| Task brief |
The pictures are to be left out when the listing below is reproduced word for word.

| Given information |
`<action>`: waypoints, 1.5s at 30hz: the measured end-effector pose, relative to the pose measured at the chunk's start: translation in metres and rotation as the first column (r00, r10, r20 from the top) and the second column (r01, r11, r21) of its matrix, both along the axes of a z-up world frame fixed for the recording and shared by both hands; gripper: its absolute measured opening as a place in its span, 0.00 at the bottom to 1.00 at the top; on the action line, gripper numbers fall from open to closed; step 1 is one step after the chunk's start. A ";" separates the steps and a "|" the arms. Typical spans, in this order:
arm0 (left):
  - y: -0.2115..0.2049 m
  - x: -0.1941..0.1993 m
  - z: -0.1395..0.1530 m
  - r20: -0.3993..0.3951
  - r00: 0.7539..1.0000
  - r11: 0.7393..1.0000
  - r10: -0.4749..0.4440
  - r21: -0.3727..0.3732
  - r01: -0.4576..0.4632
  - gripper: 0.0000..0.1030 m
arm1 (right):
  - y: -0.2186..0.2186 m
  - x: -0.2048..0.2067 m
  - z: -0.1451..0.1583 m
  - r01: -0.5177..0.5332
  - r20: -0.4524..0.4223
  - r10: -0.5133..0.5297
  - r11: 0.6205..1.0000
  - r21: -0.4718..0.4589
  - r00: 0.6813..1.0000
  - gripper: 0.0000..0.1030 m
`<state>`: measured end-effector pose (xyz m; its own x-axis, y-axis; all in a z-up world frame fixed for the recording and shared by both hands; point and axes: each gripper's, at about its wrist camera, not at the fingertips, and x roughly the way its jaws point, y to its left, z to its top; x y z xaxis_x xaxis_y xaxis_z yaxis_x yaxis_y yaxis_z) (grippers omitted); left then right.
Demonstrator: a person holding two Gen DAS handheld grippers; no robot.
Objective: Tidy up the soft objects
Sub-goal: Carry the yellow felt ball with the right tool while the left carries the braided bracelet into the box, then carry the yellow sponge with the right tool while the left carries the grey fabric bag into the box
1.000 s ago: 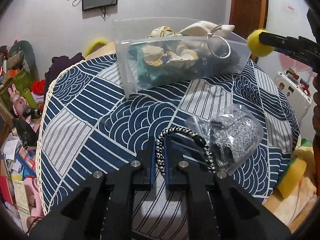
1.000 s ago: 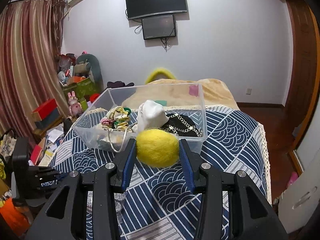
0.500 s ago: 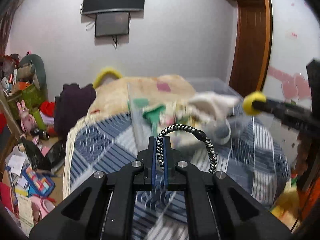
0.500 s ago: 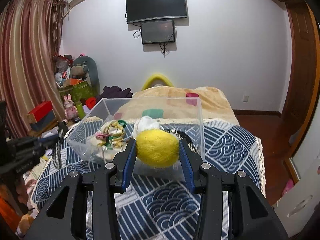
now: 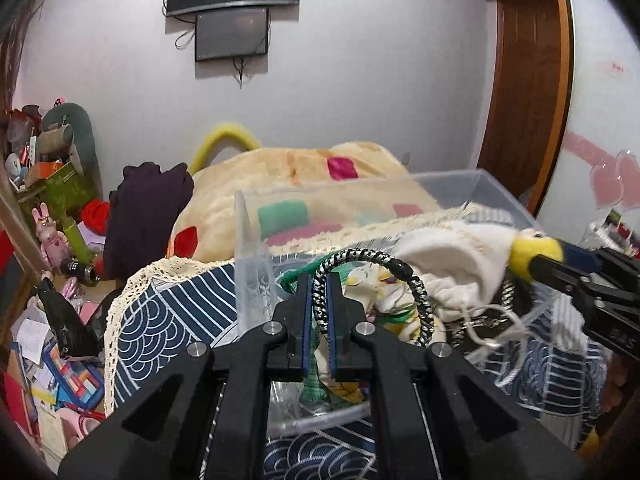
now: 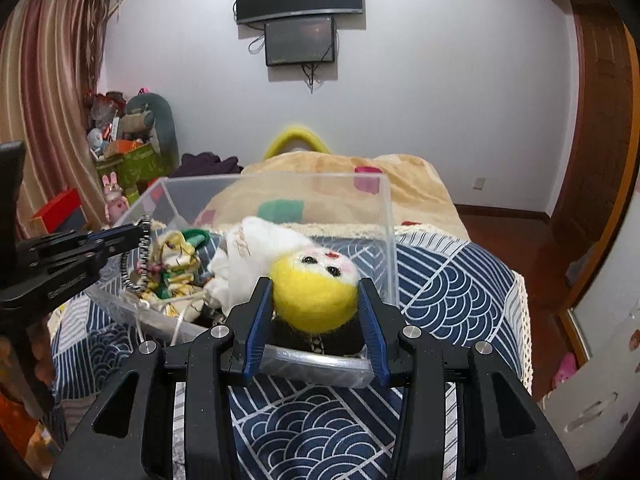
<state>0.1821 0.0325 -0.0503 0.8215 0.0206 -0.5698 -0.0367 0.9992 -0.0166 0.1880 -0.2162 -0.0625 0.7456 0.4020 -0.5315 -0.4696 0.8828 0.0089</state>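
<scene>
My left gripper (image 5: 319,280) is shut on a black-and-white braided cord loop (image 5: 416,292) and holds it over the near left part of the clear plastic bin (image 5: 250,264). My right gripper (image 6: 314,288) is shut on a yellow felt ball with a small face (image 6: 314,294), held above the bin's near right rim (image 6: 390,240). The bin holds a white cloth pouch (image 5: 444,252), patterned scrunchies (image 6: 176,260) and a dark item with a chain. The right gripper shows in the left wrist view (image 5: 536,256), the left one in the right wrist view (image 6: 140,232).
The bin stands on a blue wave-patterned tablecloth (image 6: 452,284) with a lace edge. A bed with a beige blanket (image 6: 340,168) lies behind. Cluttered toys and boxes (image 5: 52,208) fill the floor at left. A wooden door (image 5: 524,80) is at right.
Both grippers have moved forward to the bin. The cord loop and the yellow ball, which were held short of the bin, now hang over its inside. The ball's face now shows.
</scene>
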 end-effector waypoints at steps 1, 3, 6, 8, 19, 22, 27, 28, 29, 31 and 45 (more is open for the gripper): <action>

| Solution to this exercise |
`<action>`: waypoints, 1.5s at 30hz: the measured end-effector pose, relative to the pose measured at the chunk's start: translation in metres and rotation as the first column (r00, r10, r20 from the top) and the second column (r01, r11, r21) of its matrix, both along the axes of a z-up world frame fixed for the recording and shared by both hands; gripper: its absolute measured opening as a place in its span, 0.00 at the bottom to 1.00 at the top; on the action line, gripper numbers fall from open to closed; step 1 is one step after the chunk's start. A ";" separates the steps and a "|" the arms. Typical spans, in this order:
arm0 (left):
  - y: -0.2115..0.2049 m
  - x: -0.1941..0.1993 m
  - z: -0.1395..0.1530 m
  - r20: -0.3993..0.3951
  - r00: 0.7539..1.0000
  - r11: 0.7393..1.0000
  - r10: -0.4749..0.4440
  - r21: -0.3727..0.3732
  - r01: -0.4576..0.4632
  - gripper: 0.0000..0.1030 m
arm1 (right):
  - y: -0.2186..0.2186 m
  - x: -0.2048..0.2067 m
  - z: -0.1451..0.1583 m
  - r01: -0.5177..0.5332
  - r20: -0.4524..0.4223
  - r10: -0.5133..0.5297
  - r11: 0.6205..1.0000
  - r21: -0.4718..0.4589
  - r00: 0.6813..1.0000
  - gripper: 0.0000..0.1030 m
`<state>`: measured end-effector pose (xyz m; its own x-axis, y-axis; all in a z-up world frame fixed for the recording and shared by both hands; point and axes: each gripper's, at about its wrist camera, not at the fingertips, and x roughly the way its jaws point, y to its left, z to its top; x y z xaxis_x xaxis_y xaxis_z yaxis_x yaxis_y yaxis_z) (grippers omitted); left then right.
Demonstrator: a person holding two Gen DAS handheld grippers; no robot.
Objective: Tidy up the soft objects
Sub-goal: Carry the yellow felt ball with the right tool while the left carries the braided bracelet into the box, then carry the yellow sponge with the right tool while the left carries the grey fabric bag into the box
1.000 s ago: 
1.000 s ago: 
0.500 s ago: 
0.500 s ago: 
now: 
now: 
<state>0.1821 0.0325 -0.0503 0.8215 0.0206 -0.5698 -0.0367 0.9992 -0.0166 0.1880 -0.2162 -0.0625 0.7456 0.4020 -0.5315 -0.4696 0.8828 0.0089</state>
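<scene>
My left gripper (image 5: 319,280) is shut on a black-and-white braided cord loop (image 5: 416,292) and holds it over the near left part of the clear plastic bin (image 5: 250,264). My right gripper (image 6: 314,288) is shut on a yellow felt ball with a small face (image 6: 314,294), held above the bin's near right rim (image 6: 390,240). The bin holds a white cloth pouch (image 5: 444,252), patterned scrunchies (image 6: 176,260) and a dark item with a chain. The right gripper shows in the left wrist view (image 5: 536,256), the left one in the right wrist view (image 6: 140,232).
The bin stands on a blue wave-patterned tablecloth (image 6: 452,284) with a lace edge. A bed with a beige blanket (image 6: 340,168) lies behind. Cluttered toys and boxes (image 5: 52,208) fill the floor at left. A wooden door (image 5: 524,80) is at right.
Both grippers have moved forward to the bin. The cord loop and the yellow ball, which were held short of the bin, now hang over its inside. The ball's face now shows.
</scene>
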 end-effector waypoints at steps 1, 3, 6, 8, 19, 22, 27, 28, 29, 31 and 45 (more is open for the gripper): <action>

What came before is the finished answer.